— About this task —
Copy out the line that contains "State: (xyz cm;" and the lines after it through the final one in the entries below, exactly, with no other lines.

— Data to examine —

★ ★ ★

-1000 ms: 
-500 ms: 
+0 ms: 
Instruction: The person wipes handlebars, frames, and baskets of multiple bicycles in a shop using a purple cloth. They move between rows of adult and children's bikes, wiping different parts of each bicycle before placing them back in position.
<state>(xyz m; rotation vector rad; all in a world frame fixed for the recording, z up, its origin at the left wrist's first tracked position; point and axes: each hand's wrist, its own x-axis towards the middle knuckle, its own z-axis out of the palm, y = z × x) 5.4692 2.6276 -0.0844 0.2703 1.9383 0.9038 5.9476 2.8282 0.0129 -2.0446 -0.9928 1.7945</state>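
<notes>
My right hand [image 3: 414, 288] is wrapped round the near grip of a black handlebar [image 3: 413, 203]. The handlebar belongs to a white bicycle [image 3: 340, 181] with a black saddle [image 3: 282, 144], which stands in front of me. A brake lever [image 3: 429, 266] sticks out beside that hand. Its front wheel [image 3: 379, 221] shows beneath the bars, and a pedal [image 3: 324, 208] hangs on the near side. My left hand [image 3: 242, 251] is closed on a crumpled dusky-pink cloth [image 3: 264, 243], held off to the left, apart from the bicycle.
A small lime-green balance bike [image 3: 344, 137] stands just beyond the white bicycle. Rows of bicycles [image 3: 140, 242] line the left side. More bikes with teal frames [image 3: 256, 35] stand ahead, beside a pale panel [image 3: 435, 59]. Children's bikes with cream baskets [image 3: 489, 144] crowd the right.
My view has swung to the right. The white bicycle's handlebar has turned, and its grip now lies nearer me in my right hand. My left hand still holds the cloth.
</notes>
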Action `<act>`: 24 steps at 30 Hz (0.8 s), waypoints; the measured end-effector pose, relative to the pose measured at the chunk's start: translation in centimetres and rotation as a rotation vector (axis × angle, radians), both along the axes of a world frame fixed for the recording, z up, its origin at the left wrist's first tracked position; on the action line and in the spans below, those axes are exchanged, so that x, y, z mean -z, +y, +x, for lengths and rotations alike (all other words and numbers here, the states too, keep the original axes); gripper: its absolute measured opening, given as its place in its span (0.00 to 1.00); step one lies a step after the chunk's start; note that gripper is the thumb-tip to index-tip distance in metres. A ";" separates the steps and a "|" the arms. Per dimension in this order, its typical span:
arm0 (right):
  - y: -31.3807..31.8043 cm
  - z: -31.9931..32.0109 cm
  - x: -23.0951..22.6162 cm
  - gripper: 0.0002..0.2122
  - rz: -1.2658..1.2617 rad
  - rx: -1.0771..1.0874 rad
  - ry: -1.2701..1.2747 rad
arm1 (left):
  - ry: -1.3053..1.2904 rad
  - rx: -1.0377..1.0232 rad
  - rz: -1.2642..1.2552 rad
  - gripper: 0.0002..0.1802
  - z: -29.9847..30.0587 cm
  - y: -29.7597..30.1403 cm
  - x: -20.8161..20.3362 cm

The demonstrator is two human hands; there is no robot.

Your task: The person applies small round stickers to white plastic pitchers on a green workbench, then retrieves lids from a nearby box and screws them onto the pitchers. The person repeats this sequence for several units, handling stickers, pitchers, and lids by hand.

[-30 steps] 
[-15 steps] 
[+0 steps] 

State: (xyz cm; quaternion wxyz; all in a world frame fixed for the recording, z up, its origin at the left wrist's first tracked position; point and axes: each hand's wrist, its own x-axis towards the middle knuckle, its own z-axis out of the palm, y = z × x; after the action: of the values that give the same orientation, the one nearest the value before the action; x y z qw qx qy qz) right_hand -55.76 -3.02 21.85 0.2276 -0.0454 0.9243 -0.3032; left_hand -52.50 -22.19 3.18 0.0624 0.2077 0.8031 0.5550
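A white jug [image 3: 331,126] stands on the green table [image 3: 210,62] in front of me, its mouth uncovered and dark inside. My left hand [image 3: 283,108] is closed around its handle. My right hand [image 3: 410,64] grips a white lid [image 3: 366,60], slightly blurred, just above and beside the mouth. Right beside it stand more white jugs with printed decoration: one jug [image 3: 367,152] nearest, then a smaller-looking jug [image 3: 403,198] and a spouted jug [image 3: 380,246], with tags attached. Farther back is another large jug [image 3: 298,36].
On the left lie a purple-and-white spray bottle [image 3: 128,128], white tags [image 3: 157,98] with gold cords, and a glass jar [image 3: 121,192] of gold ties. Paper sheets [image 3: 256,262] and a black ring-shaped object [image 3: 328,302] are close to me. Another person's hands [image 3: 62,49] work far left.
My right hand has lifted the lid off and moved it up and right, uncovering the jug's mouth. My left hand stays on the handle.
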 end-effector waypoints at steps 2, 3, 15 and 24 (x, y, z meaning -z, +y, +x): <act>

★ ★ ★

— Output of the exercise —
State: (xyz cm; quaternion wxyz; all in a world frame fixed for the recording, z up, its origin at the left wrist's first tracked position; point and axes: each hand's wrist, its own x-axis towards the middle knuckle, its own z-axis out of the palm, y = z × x; after the action: of the values that give the same orientation, the one nearest the value before the action; x y z qw qx qy qz) right_hand -55.76 -3.02 21.85 0.2276 -0.0454 0.9243 -0.3032; left_hand -52.50 -22.19 3.18 0.0624 0.2077 0.8031 0.5550
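A white jug [image 3: 331,126] stands on the green table [image 3: 210,62] in front of me, its mouth uncovered and dark inside. My left hand [image 3: 283,108] is closed around its handle. My right hand [image 3: 410,64] grips a white lid [image 3: 366,60], slightly blurred, just above and beside the mouth. Right beside it stand more white jugs with printed decoration: one jug [image 3: 367,152] nearest, then a smaller-looking jug [image 3: 403,198] and a spouted jug [image 3: 380,246], with tags attached. Farther back is another large jug [image 3: 298,36].
On the left lie a purple-and-white spray bottle [image 3: 128,128], white tags [image 3: 157,98] with gold cords, and a glass jar [image 3: 121,192] of gold ties. Paper sheets [image 3: 256,262] and a black ring-shaped object [image 3: 328,302] are close to me. Another person's hands [image 3: 62,49] work far left.
My right hand has lifted the lid off and moved it up and right, uncovering the jug's mouth. My left hand stays on the handle.
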 end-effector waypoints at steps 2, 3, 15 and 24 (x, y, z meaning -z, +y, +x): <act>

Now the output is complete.